Apart from age and years of employment, other factors that have been identified as associated with LTBI in HCWs are male gender, being born in a high-incidence country, prior exposure to TB, and a previous positive TST result. For example, Franchi and colleagues found that TST reactivity correlated with age (≥47 years) and the male gender [18]; Durando and colleagues reported an association with being born in a country with a high incidence of TB [25]; and a study on German HCWs identified associations with being foreign-born (OR: 1.99; 95% CI: 1.4–2.8), having TB in the individual’s own history (OR: 4.96; 95% CI: 1.99–12.3), and a having a previous positive TST result (OR: 3.5; 95% CI: 2.4–4.98) [23]. However, in the present study on Italian-born HCWs of relatively high age and years of employment, we did not identify any factor associated with LTBI.
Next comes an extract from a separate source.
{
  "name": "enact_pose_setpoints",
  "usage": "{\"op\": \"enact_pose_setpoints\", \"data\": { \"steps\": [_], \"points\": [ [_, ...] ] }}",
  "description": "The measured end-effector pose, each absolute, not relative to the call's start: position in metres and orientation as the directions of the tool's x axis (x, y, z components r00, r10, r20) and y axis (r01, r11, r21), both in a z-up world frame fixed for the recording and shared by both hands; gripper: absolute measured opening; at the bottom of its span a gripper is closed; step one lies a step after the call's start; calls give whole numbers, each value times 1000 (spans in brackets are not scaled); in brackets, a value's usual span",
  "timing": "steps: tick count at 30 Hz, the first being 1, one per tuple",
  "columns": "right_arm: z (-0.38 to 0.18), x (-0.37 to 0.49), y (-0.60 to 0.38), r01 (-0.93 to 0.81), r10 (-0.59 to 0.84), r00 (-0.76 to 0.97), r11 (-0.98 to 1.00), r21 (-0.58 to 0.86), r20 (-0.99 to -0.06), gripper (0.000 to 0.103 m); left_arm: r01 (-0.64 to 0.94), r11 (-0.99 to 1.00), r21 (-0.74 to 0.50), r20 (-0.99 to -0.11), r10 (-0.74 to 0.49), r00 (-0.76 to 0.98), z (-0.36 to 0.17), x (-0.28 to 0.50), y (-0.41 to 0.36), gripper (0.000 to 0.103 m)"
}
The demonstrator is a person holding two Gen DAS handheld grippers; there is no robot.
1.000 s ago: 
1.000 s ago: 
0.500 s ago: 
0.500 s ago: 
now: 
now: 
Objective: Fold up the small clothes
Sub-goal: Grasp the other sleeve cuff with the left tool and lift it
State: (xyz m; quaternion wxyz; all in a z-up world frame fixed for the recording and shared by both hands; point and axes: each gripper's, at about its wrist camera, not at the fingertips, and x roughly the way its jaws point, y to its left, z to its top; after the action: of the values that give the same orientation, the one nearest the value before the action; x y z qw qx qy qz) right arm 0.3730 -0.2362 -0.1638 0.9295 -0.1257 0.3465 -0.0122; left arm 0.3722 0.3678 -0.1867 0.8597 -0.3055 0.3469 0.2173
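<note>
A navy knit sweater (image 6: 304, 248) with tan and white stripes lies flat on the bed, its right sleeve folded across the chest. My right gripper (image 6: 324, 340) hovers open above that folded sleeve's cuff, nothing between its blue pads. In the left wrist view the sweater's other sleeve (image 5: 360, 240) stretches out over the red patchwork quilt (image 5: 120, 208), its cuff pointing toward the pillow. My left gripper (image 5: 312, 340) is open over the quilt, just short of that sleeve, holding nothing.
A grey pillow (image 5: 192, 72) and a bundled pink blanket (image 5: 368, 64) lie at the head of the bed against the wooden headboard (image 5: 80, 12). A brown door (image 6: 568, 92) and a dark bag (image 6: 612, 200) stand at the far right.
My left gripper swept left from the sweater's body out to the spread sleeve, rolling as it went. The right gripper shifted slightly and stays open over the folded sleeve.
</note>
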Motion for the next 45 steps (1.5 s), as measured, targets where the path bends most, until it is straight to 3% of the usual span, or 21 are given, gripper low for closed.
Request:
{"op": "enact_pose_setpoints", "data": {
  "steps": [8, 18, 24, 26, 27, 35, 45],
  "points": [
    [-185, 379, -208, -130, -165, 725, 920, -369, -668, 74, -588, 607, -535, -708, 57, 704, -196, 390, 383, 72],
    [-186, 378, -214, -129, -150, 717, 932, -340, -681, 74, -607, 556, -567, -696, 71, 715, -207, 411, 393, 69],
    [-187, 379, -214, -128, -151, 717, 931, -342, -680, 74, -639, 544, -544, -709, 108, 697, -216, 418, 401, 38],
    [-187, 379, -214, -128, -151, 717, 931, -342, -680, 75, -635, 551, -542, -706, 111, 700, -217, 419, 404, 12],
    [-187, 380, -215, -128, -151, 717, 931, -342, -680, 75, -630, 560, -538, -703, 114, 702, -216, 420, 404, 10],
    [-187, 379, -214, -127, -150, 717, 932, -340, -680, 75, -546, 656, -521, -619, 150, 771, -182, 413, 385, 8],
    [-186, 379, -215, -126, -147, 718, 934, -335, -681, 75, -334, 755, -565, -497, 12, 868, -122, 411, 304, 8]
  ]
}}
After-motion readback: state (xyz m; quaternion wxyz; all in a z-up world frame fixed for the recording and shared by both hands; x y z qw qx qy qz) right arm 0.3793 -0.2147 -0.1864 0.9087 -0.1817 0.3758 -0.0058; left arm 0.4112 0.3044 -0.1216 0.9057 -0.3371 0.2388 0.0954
The limitations of this study are principally related to the cross-sectional design used, the lack of a control group and the relatively low number of subjects evaluated. Moreover, a single testing procedure was used, with a second test (namely an IGRA) systematically carried out only in the event of a positive TST or in subjects that did not want a skin test. In our experience, TST is safe and can be used widely (we found no instance of loco-regional or systemic allergic reactions); our decision to use IGRA as a second-level examination only in subjects found positive upon TST was aimed at optimizing costs and increasing the level of diagnostic accuracy [26]. However, both tests have their drawbacks: TST has technical limitations in that it can produce results that are hard to interpret and tends to generate a significant number of false positives [2730]; IGRA is more specific and has a sensitivity that is at least identical to that of TST [20, 31, 32], but it is more expensive and is difficult to assess around the cut-off value. Although, the 34 TST-positive but IGRA-negative subjects in our study would normally be considered as having been infected by M. tuberculosis, we strongly suspected they represented false positives caused, for example, by contact with non-TB mycobacteria [15, 33]; indeed, these individuals were not able to provide us with documented data on TB vaccination. We nevertheless consider it correct to use TST as a baseline exam, especially in a country like Italy where the prevalence of BCG vaccination is low [34, 35].


Although Italy is considered a low-incidence country for TB, our data suggest that the prevalence of LTBI in HCWs may be high, especially in older healthcare personnel with a longer history of employment in the sector. In this epidemiological context, active screening for TB and LTBI is advised.